• **Assignment**
In the listing below, the answer starts at the line that has "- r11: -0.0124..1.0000" and stops after the line that has "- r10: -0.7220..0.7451"; please repeat that part exactly and nothing more.

• **Recorded information**
+ + + + + + +

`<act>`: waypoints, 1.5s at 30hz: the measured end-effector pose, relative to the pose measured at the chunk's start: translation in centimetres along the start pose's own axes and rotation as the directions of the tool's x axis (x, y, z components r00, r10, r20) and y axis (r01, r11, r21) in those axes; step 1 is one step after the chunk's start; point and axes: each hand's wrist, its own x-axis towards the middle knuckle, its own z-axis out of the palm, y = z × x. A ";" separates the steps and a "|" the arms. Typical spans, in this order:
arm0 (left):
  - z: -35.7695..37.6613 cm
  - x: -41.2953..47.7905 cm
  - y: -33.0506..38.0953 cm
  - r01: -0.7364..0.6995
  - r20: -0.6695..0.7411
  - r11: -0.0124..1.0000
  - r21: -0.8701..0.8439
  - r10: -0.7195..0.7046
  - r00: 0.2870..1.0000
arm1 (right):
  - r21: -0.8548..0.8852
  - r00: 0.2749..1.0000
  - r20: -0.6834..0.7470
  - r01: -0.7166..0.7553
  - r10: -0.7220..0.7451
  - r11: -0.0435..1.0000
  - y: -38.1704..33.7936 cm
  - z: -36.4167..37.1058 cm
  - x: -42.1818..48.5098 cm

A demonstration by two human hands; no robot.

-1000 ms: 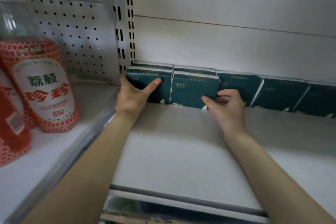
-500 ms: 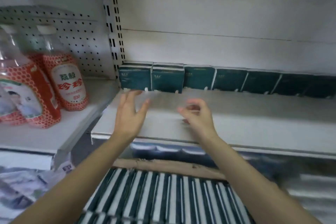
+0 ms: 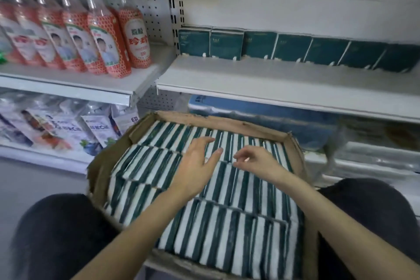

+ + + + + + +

• **Answer below**
  - r11: -0.0124..1.0000
  - r21: -0.8701..0.8439
  - r10: -0.7195..0.7046
  - r00: 0.2870..1.0000
arm1 (right):
  - r21: -0.8548..0.8852
  - r00: 0.2749..1.0000
  - r20: -0.6834..0.7470
  - r01: -0.7166..0.7553
  - r10: -0.7220..0.7451

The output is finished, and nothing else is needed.